Even the evaluation of cerebral edema based on the CNS imaging studies such as CT (computed tomography) or MRI (magnetic resonance imaging), which are immediately performed after the onset of neurological symptoms seems to be unsatisfactory considering invasiveness and limited availability of the studies, their high cost and the possibility to visualize already present lesions in the brain. In addition, the radiological features of cerebral edema without clinical symptoms are present in 50% of children treated for ketoacidosis [17,39]. On the other hand, Muir et al. noted that about 40% of patients with clinical CE symptoms had no abnormalities in CT. Another 40% had diffuse cerebral edema, and 30% had intracranial hemorrhage, either alone or in combination with cerebral edema [23,39]. It is possible that edema is rather a consequence than the cause of injury [12,23]. Among the changes observed by CT in patients with CE, an effacement of the sulci and basilar cisternal spaces, the compression and decreased size of the cerebral ventricles, and the reduction of the gray-white matter differentiation are mainly mentioned. The researchers also suggested that in CT scans the lateral ventricles are significantly smaller during the DKA treatment than after recovery [17]

MRI performed in patients during DKA has shown the elevated apparent diffusion coefficient (ADC) and increased cerebral blood flow suggesting a vasogenic process [40,41]. Especially ADC values were elevated in the basal ganglia, thalamus, frontal white matter, and periaqueductal gray matter. These areas are considered tobe the most susceptible to ischemic injury and as being the areas of a high ATP demand [39]. Glaser et al. have also demonstrated a positive correlation between ADC and the initial serum urea nitrogen [41]. The vasogenic mechanism can also be confirmed by observations of increased tissue water by T2 relaxometry [42]. During the MRI the hiperintensity areas of the brain which cause hypoglycemia are also visible [39]. Abnormal signal changes in the frontal region with suggested edema are observed on fluid attenuated inversion recovery (FLAIR) MR imaging. Increased taurine, myoinositol and glucose levels have also been seen in MR spectroscopy (MRS). These abnormalities varied in severity but did not correlate with any clinical or biochemical parameters [43]. MRS also shows the reduced N-acetylaspartate (NAA) level [44]. Diffusion-weighted Imaging Magnetic Resonance (DWI MR) changes consistent with vasogenic edema have been shown in children during the treatment of DKA [41]

Moreover, the ultrasonography may serve as a probable early marker of the CE risk. Interesting studies concerning the assessment of the middle cerebral artery flow and cerebral autoregulation were tested using Doppler ultrasonography. It was noted that the impaired cerebral autoregulation was common during an early treatment of diabetic ketoacidosis [45]. Hansen et al. have also suggested that subtle changes in intracranial pressure may be detected with optic nerve sheath diameter (ONSD) ultrasonography in pediatric patients with DKA [46]

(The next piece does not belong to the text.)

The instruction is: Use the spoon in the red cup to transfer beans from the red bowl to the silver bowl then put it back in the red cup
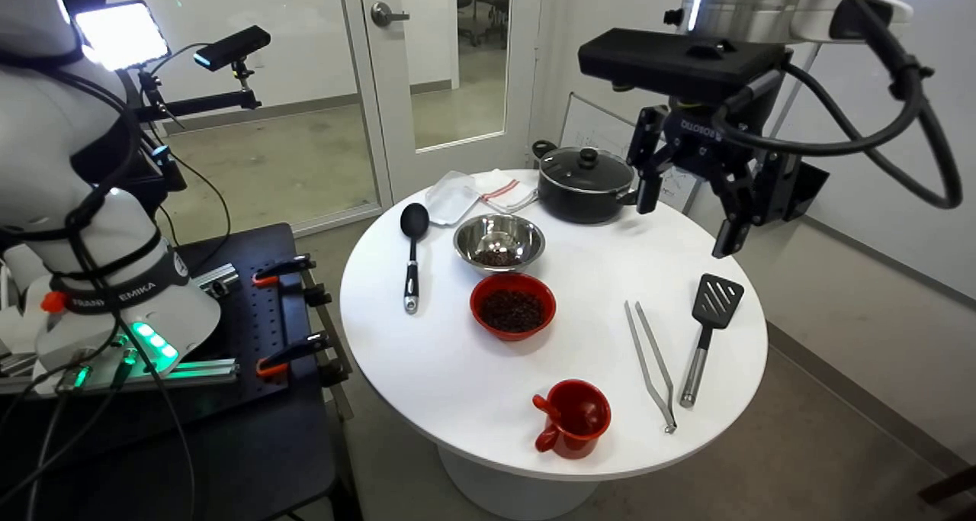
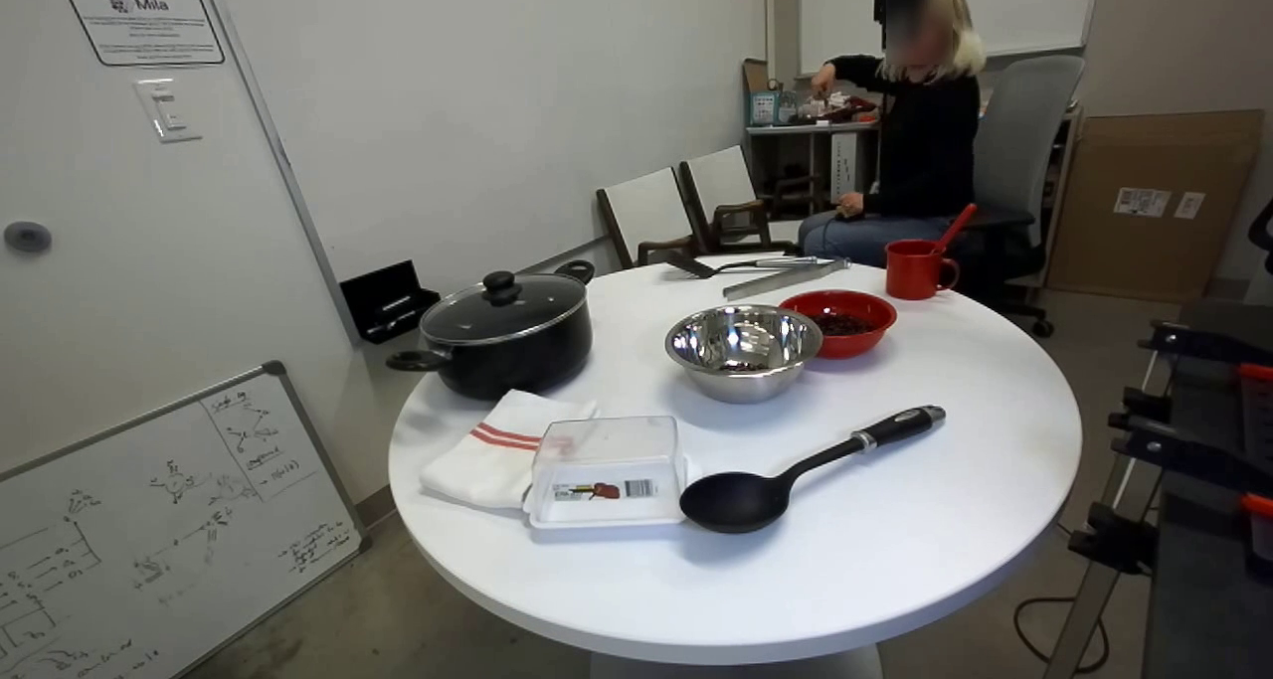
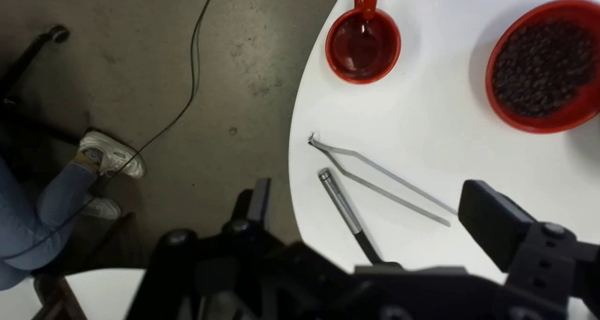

Doubtless, finding a clinically useful marker that allows, an easy and quick assessment of the risk of cerebral edema in children with DKA requires further exploration. The correct estimation of the symptoms and signs of DKA and an overall assessment of the patient’ clinical status remain very important issues in the evaluation of the risk of cerebral edema. The noninvasive tests to assess the intracranial pressure and magnetic resonance imaging as well as those relating to changes in the concentration of inflammatory markers seem to be very promising.